À l'approche du premier meeting de campagne de Retailleau à Paris, prévu pour le 20 juin, et du comité départemental de la fédération, programmé pour le 27 juin, Brisson met en avant ses ambitions pour les Républicains dans le département. Festif et optimiste, il a exprimé sa satisfaction d’avoir été le seul candidat à sa réélection, ce qui selon lui, témoigne d’une fédération pacifiée.
« Je pense avoir revitalisé notre fédération en multipliant les activités et en attirant des figures de notre parti comme Bruno Retailleau et François-Xavier Bellamy », déclare-t-il. En outre, Brisson insiste sur l'importance de se positionner fermement et d'endosser les convictions de droite dans le département, tout en maintenant des accords avec le bloc central.
« Ne plus être considéré comme une simple force d'appoint ne peut plus durer », affirme-t-il, soulignant le désir croissant des militants de voir leur voix respectée.
Interrogé sur ses relations avec les centristes, Brisson a souligné la nécessité de concevoir un projet politique robuste. "La gauche impose ses solutions, et nous devons être en mesure de proposer des alternatives concrètes qui répondent aux préoccupations des citoyens. Le foncier, par exemple, est déjà influencé par des convictions qui ne nous correspondent pas", a-t-il martelé.

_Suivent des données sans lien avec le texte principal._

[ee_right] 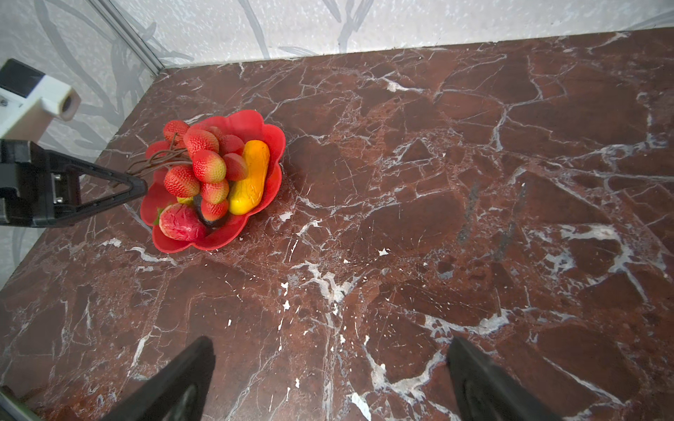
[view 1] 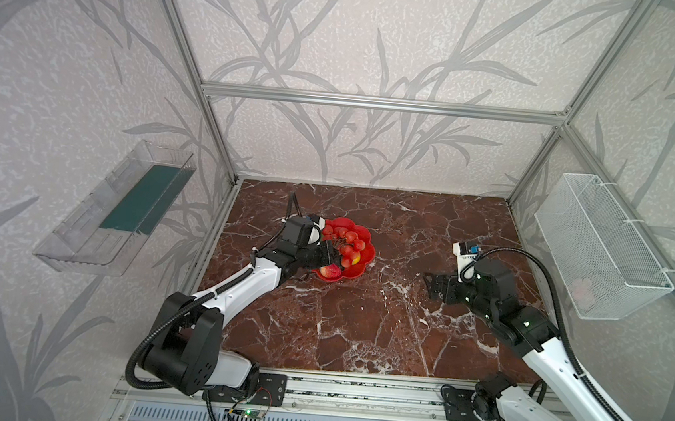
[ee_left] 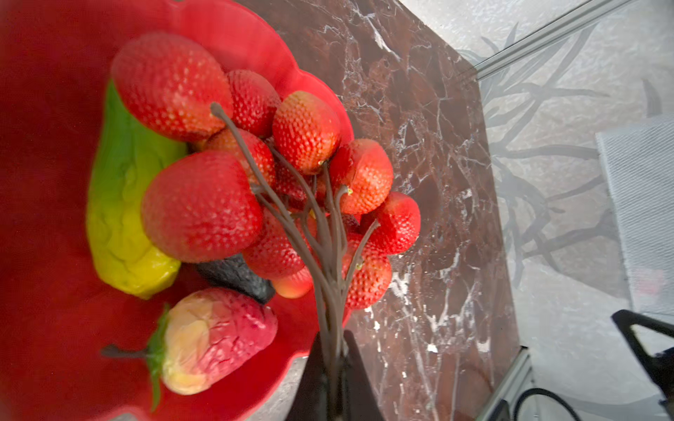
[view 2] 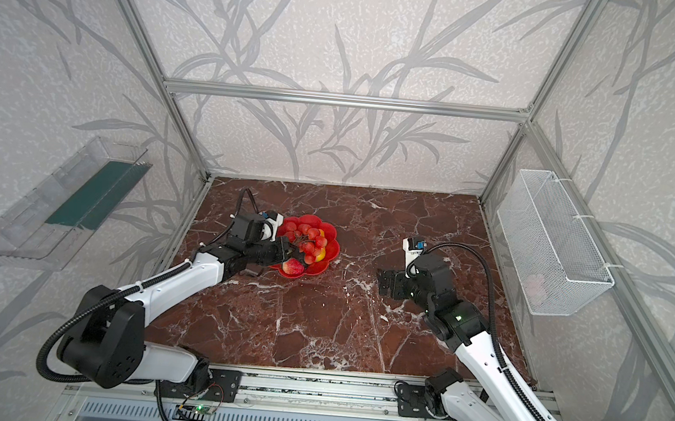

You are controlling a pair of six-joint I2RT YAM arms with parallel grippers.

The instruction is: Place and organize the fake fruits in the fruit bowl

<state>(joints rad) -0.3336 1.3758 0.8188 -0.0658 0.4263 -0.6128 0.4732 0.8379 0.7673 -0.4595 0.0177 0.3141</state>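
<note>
Brown marble with white veins covers the bench (ee_right: 437, 182), walled by grey leaf-patterned panels (view 1: 384, 36). Toward its far left side sits the shallow glossy red dish with a scalloped petal rim (ee_right: 271, 135). Inside it lie a yellow-orange gourd-like plastic piece (ee_right: 251, 178), a green-yellow cucumber-like piece (ee_left: 124, 204), a dark avocado (ee_left: 237, 275) mostly hidden under the others, and a red-and-cream fruit with a green leafy cap (ee_left: 215, 335) near the dish's front edge. A bunch of red dimpled berries on brown stems (ee_left: 204, 204) rests on top of them, with some berries hanging over the rim. The left pincer (ee_left: 332, 340) reaches in from the dish's left, its jaws close together and the gathered stems filling the gap between them. The right pincer (ee_right: 328, 382) hovers above bare bench well to the right of the dish, jaws spread wide and empty.
</note>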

En regardant vers l'avenir, il a posé des questions sur le climat politique imminent, se demandant quelles alliances pourraient se former avant les élections de 2027, tout en réaffirmant son soutien à Retailleau (source: Sud Ouest).
Pour Brisson, l'objectif est clair: offrir un projet qui dépasse le simple cadre des accords électoraux, afin de construire une véritable alternative à la gauche et à l'extrême-gauche. "Nous ne cherchons pas une union des droites mais nous ne laisserons pas le Rassemblement National monopoliser des enjeux tels que l'immigration ou le pouvoir d'achat", a-t-il déclaré, exprimant les défis auxquels sa fédération fait face dans un paysage politique en mutation.